Aim of the exercise → With the pictures omitted, print exactly the lines below, from the one containing "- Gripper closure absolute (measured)" through the one containing "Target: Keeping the", and nothing else.

Supplied data →
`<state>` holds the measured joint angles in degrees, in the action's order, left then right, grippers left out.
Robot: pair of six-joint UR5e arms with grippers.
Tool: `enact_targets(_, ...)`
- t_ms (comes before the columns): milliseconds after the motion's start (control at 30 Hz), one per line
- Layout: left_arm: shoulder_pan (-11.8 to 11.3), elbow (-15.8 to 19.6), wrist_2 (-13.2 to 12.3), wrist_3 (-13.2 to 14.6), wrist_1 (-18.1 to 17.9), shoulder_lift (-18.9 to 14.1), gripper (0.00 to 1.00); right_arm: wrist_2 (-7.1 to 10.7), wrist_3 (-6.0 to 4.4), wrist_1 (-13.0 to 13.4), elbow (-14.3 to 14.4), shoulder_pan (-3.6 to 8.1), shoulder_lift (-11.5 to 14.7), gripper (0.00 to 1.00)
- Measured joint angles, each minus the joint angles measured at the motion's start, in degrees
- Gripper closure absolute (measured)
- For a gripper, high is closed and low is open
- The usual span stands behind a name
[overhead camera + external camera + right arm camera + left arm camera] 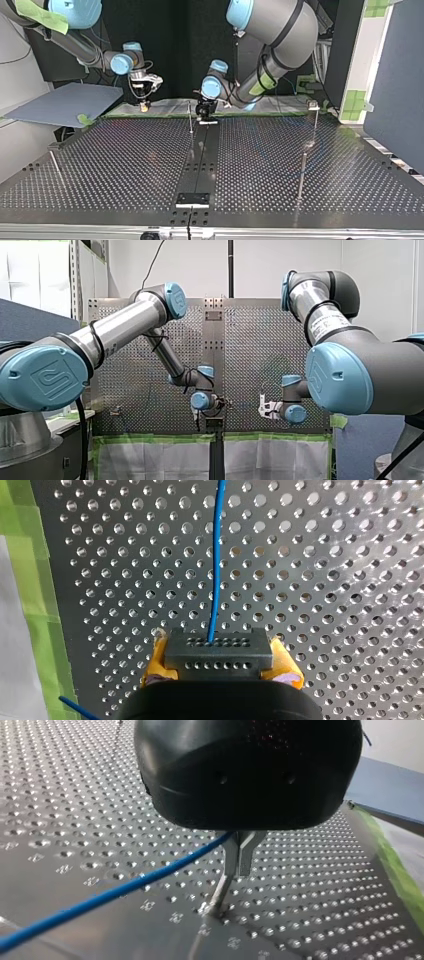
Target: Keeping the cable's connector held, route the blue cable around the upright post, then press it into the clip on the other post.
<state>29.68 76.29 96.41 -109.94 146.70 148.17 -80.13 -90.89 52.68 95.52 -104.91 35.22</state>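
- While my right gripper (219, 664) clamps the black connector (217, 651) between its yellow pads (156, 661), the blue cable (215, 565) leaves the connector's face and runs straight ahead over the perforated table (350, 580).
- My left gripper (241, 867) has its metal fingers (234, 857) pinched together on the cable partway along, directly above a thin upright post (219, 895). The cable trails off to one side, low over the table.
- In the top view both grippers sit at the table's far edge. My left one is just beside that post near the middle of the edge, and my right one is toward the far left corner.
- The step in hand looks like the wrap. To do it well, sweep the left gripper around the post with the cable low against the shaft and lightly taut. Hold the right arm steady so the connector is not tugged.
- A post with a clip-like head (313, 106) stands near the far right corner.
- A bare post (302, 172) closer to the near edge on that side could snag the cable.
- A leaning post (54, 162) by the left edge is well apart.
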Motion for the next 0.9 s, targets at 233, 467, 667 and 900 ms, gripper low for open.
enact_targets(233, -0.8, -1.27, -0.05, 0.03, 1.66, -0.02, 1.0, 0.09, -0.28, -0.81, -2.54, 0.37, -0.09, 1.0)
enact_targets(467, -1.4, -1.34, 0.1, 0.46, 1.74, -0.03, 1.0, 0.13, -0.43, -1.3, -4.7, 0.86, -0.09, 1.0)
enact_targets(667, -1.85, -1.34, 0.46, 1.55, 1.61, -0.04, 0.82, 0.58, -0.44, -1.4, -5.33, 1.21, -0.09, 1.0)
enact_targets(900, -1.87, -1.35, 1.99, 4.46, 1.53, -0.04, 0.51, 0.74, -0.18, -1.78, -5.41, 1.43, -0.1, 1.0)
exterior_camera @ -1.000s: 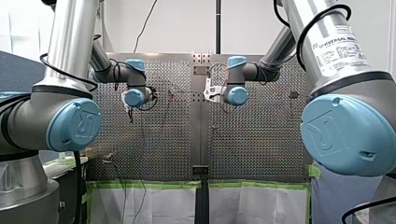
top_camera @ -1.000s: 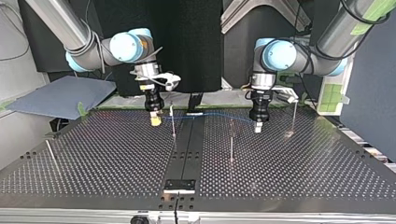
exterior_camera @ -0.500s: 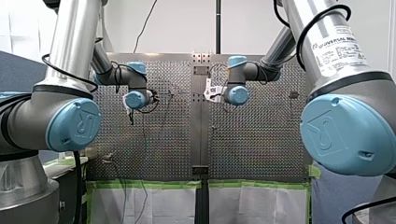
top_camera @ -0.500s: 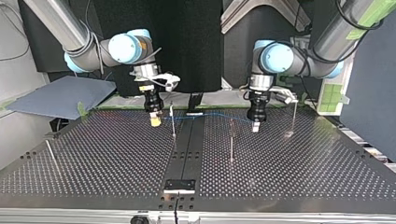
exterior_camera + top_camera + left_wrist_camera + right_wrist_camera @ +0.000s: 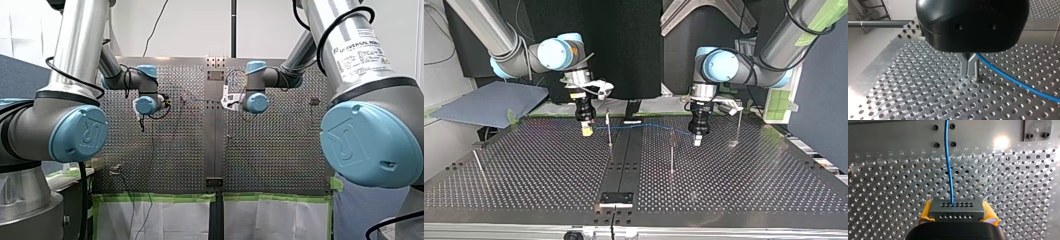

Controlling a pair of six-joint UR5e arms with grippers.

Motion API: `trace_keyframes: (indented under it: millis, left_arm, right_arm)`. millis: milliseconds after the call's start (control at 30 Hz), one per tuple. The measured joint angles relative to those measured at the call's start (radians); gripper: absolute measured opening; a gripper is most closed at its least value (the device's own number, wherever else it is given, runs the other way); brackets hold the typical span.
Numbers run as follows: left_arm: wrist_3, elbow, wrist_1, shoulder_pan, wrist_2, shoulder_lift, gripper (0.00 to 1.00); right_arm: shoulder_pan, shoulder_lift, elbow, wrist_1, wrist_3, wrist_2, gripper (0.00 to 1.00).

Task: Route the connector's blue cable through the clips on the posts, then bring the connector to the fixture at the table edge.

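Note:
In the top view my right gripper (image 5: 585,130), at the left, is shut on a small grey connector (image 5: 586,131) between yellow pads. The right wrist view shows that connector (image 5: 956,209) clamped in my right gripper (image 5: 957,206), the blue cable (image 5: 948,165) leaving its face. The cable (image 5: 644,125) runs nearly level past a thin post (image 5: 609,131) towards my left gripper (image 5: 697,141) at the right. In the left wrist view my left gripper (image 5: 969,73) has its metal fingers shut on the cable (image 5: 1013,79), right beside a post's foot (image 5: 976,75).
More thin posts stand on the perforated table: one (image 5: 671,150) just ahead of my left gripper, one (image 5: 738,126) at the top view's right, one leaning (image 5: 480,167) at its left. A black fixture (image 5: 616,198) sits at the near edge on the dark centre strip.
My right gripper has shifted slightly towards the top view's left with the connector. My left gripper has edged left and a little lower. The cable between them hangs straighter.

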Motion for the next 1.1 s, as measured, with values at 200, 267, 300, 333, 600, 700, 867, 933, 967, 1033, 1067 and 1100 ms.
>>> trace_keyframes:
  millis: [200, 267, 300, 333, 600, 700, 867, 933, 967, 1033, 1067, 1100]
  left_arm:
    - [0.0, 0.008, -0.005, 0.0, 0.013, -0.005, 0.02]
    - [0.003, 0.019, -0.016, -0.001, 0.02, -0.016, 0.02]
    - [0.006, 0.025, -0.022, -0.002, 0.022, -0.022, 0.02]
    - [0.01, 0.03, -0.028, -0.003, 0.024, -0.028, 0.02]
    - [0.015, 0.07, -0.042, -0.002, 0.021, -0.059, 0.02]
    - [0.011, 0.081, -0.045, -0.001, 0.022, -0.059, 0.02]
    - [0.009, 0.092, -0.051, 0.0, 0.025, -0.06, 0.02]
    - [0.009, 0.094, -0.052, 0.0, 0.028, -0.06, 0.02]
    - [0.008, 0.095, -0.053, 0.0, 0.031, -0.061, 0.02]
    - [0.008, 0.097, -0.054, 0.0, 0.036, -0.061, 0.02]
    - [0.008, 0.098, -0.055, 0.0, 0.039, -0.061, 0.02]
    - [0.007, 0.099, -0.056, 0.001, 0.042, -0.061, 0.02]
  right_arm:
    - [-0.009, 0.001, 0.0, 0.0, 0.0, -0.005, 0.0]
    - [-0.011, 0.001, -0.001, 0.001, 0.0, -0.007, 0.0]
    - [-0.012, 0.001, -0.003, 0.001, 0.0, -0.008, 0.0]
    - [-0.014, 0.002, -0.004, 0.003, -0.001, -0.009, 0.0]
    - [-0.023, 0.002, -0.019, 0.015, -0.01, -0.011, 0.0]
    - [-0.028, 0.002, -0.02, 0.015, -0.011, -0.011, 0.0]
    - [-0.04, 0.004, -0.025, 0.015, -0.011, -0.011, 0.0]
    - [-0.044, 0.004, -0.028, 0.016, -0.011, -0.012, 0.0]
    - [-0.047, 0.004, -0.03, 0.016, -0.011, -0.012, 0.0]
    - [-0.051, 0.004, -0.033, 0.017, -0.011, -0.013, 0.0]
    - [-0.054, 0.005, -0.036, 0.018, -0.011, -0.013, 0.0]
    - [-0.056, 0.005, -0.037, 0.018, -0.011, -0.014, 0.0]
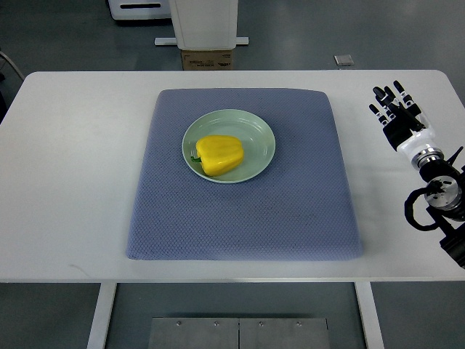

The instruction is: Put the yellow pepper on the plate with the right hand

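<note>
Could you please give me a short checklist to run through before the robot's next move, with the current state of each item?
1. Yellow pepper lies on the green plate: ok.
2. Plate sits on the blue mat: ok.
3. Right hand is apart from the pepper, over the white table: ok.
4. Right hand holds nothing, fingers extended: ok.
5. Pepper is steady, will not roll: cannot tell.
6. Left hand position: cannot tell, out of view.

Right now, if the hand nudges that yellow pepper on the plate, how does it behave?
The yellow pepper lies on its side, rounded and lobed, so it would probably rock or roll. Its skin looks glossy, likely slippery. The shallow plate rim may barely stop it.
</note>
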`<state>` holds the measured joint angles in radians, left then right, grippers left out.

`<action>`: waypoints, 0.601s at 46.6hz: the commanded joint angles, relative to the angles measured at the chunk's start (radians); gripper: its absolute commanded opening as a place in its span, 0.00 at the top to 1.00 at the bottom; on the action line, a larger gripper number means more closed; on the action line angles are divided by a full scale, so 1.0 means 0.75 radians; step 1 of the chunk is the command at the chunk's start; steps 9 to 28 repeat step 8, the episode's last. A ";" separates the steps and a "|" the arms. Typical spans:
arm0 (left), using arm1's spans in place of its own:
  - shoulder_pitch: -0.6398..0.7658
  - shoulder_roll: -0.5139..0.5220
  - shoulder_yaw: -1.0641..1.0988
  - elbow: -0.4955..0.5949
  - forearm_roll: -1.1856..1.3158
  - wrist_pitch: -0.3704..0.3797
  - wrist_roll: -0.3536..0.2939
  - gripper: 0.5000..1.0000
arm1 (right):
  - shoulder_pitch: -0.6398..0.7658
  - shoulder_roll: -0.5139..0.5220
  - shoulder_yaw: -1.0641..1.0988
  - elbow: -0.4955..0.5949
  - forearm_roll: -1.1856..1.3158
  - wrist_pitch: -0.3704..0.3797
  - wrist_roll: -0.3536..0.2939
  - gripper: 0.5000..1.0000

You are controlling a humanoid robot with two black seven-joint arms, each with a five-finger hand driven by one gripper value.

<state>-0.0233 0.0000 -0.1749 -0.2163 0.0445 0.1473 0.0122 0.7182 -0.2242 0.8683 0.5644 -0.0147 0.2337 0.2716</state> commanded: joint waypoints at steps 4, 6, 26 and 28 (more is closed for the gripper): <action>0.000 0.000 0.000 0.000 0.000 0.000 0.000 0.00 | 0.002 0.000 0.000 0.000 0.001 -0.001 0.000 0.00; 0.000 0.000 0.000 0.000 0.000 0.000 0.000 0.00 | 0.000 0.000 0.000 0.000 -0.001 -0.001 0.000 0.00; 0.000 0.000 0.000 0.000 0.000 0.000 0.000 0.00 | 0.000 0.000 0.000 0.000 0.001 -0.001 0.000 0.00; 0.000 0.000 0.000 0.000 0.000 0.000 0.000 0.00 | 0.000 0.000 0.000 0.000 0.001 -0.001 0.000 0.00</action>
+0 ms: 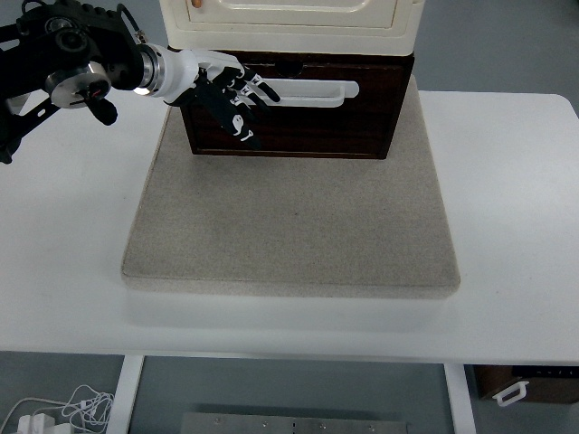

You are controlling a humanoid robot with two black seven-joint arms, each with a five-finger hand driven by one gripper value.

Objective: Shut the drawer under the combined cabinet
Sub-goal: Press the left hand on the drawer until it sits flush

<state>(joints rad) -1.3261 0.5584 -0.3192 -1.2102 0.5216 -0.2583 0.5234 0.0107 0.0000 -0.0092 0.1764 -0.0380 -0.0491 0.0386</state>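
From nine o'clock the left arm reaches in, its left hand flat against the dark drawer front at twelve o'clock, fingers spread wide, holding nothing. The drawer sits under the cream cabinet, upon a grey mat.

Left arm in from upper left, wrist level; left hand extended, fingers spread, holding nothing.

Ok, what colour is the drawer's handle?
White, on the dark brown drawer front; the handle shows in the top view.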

Exercise output →
- Gripper closure absolute (measured)
- For a gripper, high is closed and low is open
- The usual span stands behind a name
[overhead camera + external camera + right arm camera + left arm camera] 
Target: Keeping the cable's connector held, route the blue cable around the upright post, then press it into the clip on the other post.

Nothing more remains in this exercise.